Twenty-two years after the September 11 attacks, the threat of jihadist terror is not a major concern for most Americans. But it has not gone away. Noah Rothman examines the ongoing dangers of al-Qaeda and other groups based Afghanistan—despite the White House’s insistence that they are not a serious cause for concern. He then turns to a larger problem:
A lot has changed since 9/11. The West has developed a robust counterterrorism apparatus, which has proven proficient at intercepting communications and signals intelligence regarding potential plots and interdicting them either directly or via a global network of state partners. But those capabilities are eroding. Afghanistan has once again become a permissive environment in which terrorist groups operate openly, recruit and train operatives directly, and plot extensively.

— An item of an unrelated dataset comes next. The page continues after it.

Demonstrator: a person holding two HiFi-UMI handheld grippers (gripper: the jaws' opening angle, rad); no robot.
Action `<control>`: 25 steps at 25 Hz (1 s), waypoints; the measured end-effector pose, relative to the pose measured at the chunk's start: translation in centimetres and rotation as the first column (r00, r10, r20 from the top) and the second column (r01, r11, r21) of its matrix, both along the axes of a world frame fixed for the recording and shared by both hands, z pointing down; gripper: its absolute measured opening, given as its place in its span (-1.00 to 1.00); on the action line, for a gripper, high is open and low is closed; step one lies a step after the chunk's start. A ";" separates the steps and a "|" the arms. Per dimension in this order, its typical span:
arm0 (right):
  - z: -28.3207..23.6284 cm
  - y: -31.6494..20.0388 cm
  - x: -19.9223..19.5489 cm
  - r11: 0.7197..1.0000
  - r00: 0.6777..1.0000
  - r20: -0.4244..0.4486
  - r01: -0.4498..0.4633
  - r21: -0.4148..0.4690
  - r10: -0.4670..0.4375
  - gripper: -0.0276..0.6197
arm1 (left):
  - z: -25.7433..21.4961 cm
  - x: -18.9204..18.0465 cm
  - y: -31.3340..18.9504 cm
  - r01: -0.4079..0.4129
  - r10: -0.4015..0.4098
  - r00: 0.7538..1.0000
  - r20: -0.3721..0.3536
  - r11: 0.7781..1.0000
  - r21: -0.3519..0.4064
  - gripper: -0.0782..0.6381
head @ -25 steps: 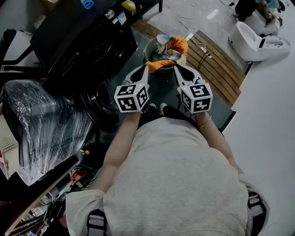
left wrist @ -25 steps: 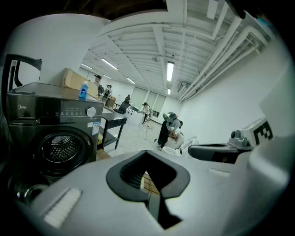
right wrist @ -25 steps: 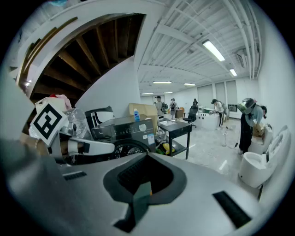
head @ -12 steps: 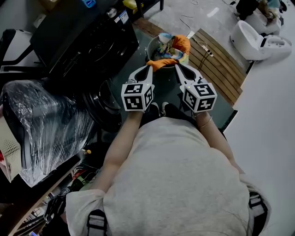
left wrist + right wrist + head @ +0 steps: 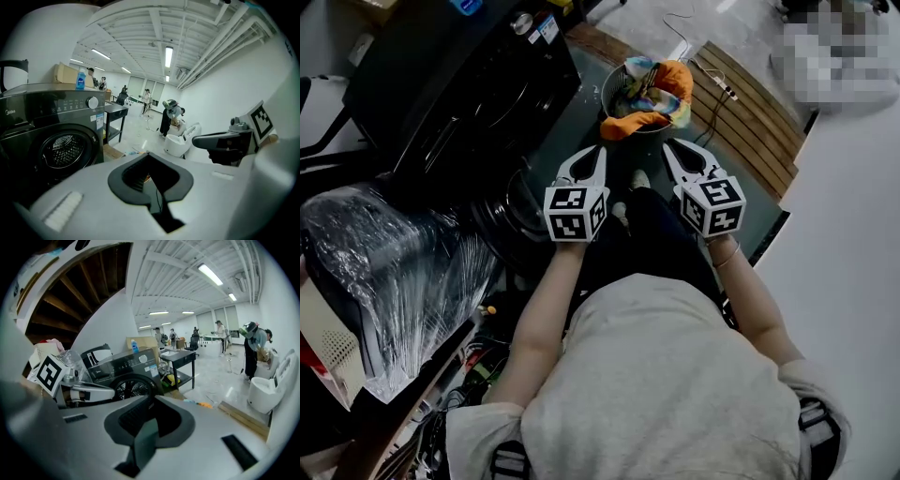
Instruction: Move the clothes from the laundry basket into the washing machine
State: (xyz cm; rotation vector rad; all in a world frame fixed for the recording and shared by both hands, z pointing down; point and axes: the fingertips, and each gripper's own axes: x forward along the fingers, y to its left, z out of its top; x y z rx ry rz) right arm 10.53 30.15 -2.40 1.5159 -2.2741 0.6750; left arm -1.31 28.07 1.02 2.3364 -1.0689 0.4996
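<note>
– Clothes (image 5: 649, 94), where are they?
– All in the basket (image 5: 607, 98). Orange and multicolour heap, with one orange piece draped over the near rim. The basket sits on the floor (image 5: 577, 131) ahead of the person (image 5: 666, 375), near the washer (image 5: 469, 84), with wooden slats (image 5: 750, 103) on its far side.
– Washer state?
– Dark front-loader, on the left in the head view. The left gripper view looks at bare drum, so the door reads as open. Nothing shows inside.
– Tongs?
– Left tongs (image 5: 596, 150) are clenched with nothing in them. Right tongs (image 5: 672, 145) are the same, clenched and empty. They sit side by side, pointing forward and down at the basket. Both are short of it and touch neither cloth nor rim.
– Which step, then?
– My read is the approach to the first pick. Full basket and bare drum suggest no garment is across yet.
– What does the next move need?
– The tongs must release before they reach the pile, since clenched tips would only poke it. Then go down onto the draped orange piece, which is nearest and free at the rim. Clench on a fold, lift clear of the rim, swing left to the drum.
– Risks?
– The pieces look tangled, so one pull may drag a second piece or tip the basket. The other tongs could steady the rim. The wrapped unit (image 5: 394, 272) on the left looks well apart from that path.
</note>
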 end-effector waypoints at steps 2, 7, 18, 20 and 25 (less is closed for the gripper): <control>1.5 -1.0 0.0 1.000 1.000 -0.002 0.009 -0.029 -0.009 -0.89 | 1.4 0.1 -1.0 0.003 -0.003 1.000 0.010 1.000 -0.026 -0.76; 5.0 -7.2 1.6 0.998 0.999 0.036 -0.023 -0.059 0.025 -0.89 | 5.0 2.4 -6.7 -0.017 0.018 1.000 0.020 0.997 -0.069 -0.76; 12.1 -16.4 7.1 0.987 1.000 -0.006 -0.010 -0.160 0.010 -0.87 | 12.4 6.9 -14.1 0.009 0.002 0.999 0.048 0.975 -0.224 -0.76; 13.9 -16.9 7.8 0.981 0.999 -0.017 -0.035 -0.189 0.032 -0.66 | 14.0 7.7 -14.5 -0.009 0.023 0.998 0.056 0.969 -0.248 -0.76; 19.7 -18.2 8.2 0.969 0.998 -0.053 -0.043 -0.242 0.031 -0.54 | 18.8 9.4 -15.8 -0.078 0.092 0.995 0.042 0.960 -0.269 -0.76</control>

Moreover, a sense of complacency has descended over lawmakers in Washington. . . . A similar complacency is evident in the political landscape to which American lawmakers are uniquely attuned. One representative essay published in the Washington Post last week by Jessica Petrow-Cohen, whose formative early-childhood experiences were forged in the wake of 9/11, maintained that the fears of terrorism she grew up with “were valid but misplaced.” The real, acute threats weren’t Islamist radicals bent on mayhem and murder, she argued, but the “environmental toxins released during and after the World Trade Center attacks” and the domestic officials who failed to mitigate that menace.

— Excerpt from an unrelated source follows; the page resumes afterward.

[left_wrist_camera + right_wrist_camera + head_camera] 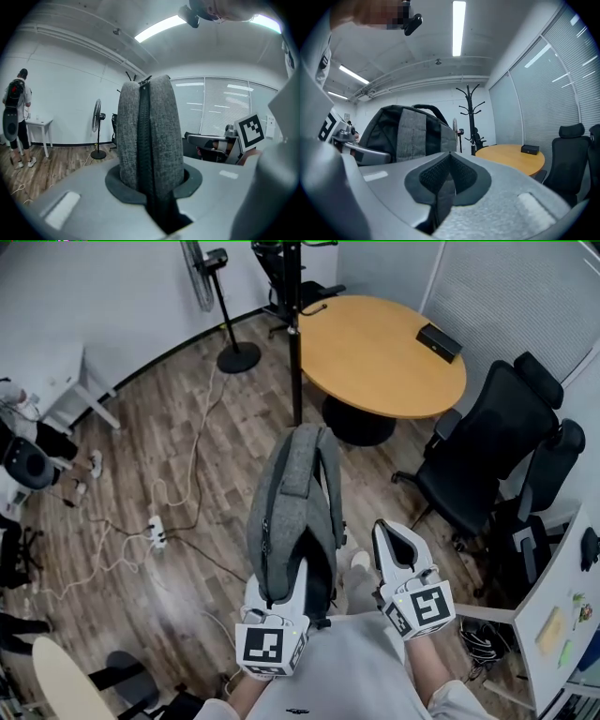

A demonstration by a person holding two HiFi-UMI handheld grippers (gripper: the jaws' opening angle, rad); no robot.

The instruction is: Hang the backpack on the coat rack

That would be a comfort, but the global terrorist threat has not degraded all on its own. It has been degraded actively and only as a result of persistent effort. We have become adept at detecting terrorist plots, good at interdicting them, and very lucky in the pursuit of both objectives. “There’s no such thing as perfect security,” George W. Bush said in 9/11’s wake. “To attack us, the terrorists only have to be right once. To stop them, we need to be right 100 percent of the time.” The Islamist terrorist threat hasn’t receded so much as we have grown fatigued with the obligations associated with defending against it. Our enemies are not above exploiting our exhaustion.